** Opening Provided records block **

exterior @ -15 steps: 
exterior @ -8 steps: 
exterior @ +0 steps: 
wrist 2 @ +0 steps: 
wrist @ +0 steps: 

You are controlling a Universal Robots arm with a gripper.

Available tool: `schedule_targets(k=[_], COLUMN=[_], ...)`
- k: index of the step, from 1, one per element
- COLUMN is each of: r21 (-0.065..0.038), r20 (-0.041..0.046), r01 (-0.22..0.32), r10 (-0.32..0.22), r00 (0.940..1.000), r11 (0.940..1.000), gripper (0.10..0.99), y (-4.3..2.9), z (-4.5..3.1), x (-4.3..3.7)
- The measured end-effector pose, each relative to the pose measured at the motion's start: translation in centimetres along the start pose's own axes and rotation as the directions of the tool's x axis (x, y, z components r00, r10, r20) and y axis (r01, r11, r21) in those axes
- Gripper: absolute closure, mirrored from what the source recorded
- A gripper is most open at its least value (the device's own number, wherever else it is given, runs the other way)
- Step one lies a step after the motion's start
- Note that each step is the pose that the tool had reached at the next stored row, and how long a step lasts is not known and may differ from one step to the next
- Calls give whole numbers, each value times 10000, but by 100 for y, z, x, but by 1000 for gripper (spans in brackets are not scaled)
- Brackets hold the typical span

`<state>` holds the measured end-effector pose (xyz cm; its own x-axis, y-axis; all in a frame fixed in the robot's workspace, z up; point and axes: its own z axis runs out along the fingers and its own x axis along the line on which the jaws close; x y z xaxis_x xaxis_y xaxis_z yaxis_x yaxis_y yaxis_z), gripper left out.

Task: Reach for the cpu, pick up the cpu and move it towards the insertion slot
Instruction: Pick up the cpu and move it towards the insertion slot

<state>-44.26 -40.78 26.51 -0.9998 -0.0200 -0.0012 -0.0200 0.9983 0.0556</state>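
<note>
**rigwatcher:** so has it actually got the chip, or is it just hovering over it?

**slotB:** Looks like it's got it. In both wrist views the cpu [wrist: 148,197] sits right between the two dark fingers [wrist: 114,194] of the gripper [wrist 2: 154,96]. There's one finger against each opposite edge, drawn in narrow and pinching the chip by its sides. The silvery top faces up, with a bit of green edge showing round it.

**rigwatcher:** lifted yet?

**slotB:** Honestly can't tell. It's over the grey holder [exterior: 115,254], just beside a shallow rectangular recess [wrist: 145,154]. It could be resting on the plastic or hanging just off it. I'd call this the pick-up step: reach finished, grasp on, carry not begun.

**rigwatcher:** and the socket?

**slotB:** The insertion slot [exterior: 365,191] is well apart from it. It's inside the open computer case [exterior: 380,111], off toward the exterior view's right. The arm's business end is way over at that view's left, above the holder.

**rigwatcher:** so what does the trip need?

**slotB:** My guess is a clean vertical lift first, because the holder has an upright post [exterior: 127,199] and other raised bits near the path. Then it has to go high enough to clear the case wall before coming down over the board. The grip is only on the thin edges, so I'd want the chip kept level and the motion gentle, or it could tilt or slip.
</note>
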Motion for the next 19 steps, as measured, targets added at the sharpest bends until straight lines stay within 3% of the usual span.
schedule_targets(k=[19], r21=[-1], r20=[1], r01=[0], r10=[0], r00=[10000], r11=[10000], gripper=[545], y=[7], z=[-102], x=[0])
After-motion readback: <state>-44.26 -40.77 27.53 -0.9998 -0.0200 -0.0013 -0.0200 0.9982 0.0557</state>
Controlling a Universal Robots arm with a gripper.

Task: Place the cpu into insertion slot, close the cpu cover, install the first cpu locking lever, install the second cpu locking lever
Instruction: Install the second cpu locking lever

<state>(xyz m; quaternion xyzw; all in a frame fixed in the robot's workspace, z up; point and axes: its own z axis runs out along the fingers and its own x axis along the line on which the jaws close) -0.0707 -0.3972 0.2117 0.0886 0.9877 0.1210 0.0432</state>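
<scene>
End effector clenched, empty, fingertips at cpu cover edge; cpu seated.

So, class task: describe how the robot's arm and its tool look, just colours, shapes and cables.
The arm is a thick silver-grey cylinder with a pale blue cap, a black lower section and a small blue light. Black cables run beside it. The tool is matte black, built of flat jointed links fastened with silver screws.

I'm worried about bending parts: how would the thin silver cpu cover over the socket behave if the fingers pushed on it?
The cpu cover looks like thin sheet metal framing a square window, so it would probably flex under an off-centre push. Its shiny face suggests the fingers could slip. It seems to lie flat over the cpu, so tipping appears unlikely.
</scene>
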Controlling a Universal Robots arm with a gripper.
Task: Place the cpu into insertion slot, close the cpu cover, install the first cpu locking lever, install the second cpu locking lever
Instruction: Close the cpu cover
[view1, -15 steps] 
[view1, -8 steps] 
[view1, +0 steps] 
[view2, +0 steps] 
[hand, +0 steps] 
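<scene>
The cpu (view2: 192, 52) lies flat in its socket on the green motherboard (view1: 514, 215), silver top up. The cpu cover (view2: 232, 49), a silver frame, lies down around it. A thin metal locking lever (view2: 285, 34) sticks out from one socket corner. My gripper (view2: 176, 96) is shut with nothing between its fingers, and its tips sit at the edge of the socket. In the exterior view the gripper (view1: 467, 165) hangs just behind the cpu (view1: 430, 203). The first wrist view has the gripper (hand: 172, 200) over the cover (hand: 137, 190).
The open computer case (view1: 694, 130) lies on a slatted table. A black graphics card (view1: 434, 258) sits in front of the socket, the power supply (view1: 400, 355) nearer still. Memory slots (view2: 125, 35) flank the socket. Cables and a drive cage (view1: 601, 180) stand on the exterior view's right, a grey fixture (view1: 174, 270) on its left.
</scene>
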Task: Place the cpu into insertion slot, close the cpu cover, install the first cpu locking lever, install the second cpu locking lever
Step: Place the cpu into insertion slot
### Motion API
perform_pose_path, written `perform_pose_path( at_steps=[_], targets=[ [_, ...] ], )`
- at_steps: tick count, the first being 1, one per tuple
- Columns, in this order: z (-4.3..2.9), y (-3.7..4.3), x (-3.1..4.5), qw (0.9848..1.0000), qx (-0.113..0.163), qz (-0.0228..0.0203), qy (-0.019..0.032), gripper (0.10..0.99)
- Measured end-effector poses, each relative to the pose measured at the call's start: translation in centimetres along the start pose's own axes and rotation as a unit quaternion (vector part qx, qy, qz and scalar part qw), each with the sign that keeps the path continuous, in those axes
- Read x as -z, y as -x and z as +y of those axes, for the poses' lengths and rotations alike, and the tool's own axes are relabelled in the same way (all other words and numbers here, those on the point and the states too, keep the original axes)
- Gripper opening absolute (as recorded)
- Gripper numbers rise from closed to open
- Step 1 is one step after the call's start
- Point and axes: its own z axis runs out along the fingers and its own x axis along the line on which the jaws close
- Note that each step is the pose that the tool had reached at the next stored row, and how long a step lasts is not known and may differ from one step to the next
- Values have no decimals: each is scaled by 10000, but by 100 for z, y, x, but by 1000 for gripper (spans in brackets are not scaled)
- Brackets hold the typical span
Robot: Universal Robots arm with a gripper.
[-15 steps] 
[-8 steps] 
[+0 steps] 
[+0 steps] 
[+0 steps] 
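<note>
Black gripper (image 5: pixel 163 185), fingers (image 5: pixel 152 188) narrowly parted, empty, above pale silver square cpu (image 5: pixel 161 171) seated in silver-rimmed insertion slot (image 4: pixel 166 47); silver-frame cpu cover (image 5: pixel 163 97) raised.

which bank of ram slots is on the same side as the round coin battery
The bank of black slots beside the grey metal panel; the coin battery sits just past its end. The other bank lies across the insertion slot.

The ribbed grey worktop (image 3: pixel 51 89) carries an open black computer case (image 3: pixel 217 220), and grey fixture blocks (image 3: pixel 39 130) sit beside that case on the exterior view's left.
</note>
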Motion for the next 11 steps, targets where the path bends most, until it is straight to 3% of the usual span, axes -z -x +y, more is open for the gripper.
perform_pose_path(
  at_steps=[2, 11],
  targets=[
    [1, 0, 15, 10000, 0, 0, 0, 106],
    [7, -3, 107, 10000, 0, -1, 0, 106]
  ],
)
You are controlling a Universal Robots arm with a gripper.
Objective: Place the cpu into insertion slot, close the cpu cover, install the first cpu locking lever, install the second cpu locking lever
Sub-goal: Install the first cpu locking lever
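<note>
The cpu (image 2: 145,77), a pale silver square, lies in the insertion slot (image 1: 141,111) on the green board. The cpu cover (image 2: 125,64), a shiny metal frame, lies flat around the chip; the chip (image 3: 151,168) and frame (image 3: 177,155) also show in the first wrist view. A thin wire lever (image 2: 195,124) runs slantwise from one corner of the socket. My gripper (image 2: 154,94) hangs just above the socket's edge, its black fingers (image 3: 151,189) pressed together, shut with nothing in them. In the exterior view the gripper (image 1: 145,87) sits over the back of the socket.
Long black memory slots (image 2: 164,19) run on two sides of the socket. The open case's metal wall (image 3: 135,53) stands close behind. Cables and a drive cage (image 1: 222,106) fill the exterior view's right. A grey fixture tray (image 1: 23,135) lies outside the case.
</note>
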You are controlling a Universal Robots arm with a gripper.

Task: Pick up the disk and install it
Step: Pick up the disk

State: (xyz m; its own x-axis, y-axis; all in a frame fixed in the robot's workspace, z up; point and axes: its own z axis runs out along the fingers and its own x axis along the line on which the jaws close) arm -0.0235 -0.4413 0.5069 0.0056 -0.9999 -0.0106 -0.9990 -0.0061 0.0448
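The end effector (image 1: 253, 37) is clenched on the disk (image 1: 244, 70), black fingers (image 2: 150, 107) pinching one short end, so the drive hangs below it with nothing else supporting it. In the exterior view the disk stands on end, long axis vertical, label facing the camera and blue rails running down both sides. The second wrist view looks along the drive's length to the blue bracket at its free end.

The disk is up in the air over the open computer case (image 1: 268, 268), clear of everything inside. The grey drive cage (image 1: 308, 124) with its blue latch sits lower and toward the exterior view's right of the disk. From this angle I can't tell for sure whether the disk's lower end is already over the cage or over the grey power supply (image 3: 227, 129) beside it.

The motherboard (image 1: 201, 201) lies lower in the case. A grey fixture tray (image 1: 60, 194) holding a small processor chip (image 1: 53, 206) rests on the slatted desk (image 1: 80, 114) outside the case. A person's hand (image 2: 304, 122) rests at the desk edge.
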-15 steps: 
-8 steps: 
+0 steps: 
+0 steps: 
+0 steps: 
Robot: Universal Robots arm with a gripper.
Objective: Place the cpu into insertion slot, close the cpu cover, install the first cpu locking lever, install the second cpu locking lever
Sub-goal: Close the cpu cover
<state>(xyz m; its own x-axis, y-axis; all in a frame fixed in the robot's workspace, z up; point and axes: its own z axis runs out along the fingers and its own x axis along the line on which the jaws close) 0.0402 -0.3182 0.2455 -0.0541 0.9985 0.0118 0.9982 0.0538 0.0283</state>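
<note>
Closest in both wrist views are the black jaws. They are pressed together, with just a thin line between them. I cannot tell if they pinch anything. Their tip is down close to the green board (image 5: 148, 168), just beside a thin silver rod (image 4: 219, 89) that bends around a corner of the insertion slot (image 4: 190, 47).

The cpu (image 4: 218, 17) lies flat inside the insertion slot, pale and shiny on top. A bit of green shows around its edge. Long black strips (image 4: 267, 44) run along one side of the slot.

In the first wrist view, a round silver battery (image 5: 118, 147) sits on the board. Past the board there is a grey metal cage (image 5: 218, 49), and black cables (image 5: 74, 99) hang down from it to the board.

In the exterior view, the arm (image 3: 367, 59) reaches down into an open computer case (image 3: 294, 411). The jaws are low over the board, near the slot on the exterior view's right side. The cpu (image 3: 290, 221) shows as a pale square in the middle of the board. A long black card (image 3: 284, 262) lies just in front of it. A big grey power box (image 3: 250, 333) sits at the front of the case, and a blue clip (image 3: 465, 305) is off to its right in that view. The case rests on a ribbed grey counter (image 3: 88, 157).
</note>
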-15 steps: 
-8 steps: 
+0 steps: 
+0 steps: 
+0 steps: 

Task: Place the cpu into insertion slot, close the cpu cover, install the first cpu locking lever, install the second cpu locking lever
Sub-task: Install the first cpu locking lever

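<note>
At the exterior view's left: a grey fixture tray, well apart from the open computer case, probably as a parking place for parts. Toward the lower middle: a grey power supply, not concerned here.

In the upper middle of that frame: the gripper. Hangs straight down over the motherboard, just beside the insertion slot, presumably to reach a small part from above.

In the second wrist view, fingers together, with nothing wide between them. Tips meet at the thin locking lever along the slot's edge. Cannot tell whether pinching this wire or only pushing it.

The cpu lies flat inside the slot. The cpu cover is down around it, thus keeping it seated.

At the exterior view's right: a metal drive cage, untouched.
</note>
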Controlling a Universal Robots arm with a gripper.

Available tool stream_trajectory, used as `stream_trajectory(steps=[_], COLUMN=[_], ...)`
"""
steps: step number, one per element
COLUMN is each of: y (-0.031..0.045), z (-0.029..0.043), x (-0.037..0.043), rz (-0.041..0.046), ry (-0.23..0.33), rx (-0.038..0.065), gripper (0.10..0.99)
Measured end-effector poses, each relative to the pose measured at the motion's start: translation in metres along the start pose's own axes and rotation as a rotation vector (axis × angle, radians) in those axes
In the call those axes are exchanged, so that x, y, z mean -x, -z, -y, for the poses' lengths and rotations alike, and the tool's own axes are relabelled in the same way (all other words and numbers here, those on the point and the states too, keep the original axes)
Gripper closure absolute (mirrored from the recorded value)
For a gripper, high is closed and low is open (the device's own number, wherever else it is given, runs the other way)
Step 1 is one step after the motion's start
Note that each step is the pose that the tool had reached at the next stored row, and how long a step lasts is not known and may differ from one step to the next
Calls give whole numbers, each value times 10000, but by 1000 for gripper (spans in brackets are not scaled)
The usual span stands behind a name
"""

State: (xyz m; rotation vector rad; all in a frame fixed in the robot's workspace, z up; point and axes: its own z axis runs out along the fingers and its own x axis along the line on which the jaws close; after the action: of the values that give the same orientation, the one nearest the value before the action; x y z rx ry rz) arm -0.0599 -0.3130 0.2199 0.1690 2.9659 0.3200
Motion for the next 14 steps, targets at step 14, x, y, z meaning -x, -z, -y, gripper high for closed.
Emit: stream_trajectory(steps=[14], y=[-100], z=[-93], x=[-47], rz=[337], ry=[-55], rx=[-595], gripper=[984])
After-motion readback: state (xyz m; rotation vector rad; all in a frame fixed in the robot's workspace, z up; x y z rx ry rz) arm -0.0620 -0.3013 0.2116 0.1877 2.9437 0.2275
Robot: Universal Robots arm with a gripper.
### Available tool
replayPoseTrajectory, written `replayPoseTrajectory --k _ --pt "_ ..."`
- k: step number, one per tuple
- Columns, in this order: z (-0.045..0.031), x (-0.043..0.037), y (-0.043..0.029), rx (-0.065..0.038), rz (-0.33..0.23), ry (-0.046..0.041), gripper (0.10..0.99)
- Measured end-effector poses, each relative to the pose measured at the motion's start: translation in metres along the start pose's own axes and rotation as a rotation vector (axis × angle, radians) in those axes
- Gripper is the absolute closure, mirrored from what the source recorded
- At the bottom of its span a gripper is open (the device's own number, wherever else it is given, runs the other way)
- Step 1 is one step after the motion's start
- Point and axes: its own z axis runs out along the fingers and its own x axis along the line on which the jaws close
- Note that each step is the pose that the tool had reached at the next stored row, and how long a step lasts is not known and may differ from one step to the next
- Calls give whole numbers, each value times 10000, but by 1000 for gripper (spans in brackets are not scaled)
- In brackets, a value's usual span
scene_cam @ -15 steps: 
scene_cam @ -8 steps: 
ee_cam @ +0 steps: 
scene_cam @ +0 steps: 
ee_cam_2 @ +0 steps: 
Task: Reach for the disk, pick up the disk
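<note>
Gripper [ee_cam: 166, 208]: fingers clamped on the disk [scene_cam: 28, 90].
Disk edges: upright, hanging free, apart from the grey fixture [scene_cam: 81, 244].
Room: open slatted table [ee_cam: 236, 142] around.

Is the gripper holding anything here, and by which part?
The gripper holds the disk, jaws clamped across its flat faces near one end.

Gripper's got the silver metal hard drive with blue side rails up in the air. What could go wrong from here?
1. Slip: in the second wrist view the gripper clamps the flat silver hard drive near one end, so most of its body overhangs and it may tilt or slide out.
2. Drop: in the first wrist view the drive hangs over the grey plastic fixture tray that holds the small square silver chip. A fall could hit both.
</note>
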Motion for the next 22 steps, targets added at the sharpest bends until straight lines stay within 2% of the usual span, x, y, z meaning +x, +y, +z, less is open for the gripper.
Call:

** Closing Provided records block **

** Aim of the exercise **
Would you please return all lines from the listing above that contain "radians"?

** Task solution **
Measured end-effector poses, each relative to the pose measured at the motion's start: translation in metres along the start pose's own axes and rotation as a rotation vector (axis × angle, radians) in those axes
- Measured end-effector poses, each relative to the pose measured at the motion's start: translation in metres along the start pose's own axes and rotation as a rotation vector (axis × angle, radians) in those axes

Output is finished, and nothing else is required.